- **ASSIGNMENT**:
Would you return the material below exactly, with no line left out?
[RECORDED DATA — start]
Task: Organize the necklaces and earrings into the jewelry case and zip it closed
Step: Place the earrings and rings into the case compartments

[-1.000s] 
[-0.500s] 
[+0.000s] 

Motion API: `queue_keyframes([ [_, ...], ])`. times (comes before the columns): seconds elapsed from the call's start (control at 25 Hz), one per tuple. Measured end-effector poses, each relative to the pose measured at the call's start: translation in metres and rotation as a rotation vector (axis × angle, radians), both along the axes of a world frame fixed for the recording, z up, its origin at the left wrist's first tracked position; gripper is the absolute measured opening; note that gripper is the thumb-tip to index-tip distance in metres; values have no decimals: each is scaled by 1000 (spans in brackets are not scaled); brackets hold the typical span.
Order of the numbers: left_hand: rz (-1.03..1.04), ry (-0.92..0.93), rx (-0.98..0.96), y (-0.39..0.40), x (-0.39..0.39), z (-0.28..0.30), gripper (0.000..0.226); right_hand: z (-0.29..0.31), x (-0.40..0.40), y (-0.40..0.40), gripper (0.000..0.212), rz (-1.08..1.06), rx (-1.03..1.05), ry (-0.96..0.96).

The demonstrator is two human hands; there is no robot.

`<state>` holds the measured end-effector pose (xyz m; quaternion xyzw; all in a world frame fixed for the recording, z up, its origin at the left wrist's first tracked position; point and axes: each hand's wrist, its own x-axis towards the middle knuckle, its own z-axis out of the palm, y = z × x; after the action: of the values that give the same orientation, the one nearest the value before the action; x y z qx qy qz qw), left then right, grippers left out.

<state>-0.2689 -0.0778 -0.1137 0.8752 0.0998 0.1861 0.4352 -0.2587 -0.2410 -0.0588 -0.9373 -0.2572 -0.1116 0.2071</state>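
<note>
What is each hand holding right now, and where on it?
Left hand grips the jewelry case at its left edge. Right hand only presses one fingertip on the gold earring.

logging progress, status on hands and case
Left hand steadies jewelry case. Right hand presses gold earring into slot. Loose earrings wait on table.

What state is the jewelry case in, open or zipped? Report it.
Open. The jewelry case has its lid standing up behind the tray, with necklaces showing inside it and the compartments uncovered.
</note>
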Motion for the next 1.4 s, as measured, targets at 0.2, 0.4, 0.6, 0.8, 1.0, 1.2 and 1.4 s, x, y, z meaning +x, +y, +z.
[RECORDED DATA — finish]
- **WRITTEN SOLUTION**:
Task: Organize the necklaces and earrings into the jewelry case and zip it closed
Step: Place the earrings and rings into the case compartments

[-1.000s] 
[-0.500s] 
[+0.000s] 

Motion API: `queue_keyframes([ [_, ...], ])`. times (comes before the columns): seconds elapsed from the call's start (control at 25 Hz), one per tuple. Measured end-effector poses, each relative to the pose measured at the call's start: translation in metres and rotation as a rotation vector (axis × angle, radians), both along the axes of a world frame fixed for the recording, z up, its origin at the left wrist's first tracked position; gripper is the absolute measured opening; note that gripper is the thumb-tip to index-tip distance in metres; values have no decimals: each is scaled by 1000 (spans in brackets are not scaled); brackets hold the typical span.
Order of the numbers: left_hand: rz (-1.03..1.04), ry (-0.92..0.93), rx (-0.98..0.96), y (-0.39..0.40), x (-0.39..0.39), z (-0.28..0.30), gripper (0.000..0.226); right_hand: z (-0.29..0.31), x (-0.40..0.40), y (-0.40..0.40), gripper (0.000..0.212), rz (-1.08..1.06), rx (-1.03..1.05), ry (-0.96..0.96).

The demonstrator is two human hands; there is no robot.

`<state>` holds the measured end-effector pose (xyz m; quaternion xyzw; all in a world frame fixed for the recording, z up, its origin at the left wrist's first tracked position; point and axes: each hand's wrist, its own x-axis towards the middle knuckle, its own z-axis out of the palm, y = z × x; after the action: of the values that give the same orientation, the one nearest the value before the action; x y z qx qy qz qw), left then right, grippers left out.

<state>-0.2689 -0.0778 -0.1137 0.8752 0.0998 0.1861 0.4352 -0.2587 -0.2410 -0.0588 -0.9373 -0.2572 -0.1116 0.2071</state>
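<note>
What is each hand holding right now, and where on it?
Left hand grips the jewelry case at its left edge. Right hand only presses one fingertip on the gold earring.

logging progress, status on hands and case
Left hand steadies jewelry case. Right hand presses gold earring into slot. Loose earrings wait on table.

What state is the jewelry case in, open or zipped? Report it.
Open. The jewelry case has its lid standing up behind the tray, with necklaces showing inside it and the compartments uncovered.
</note>
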Motion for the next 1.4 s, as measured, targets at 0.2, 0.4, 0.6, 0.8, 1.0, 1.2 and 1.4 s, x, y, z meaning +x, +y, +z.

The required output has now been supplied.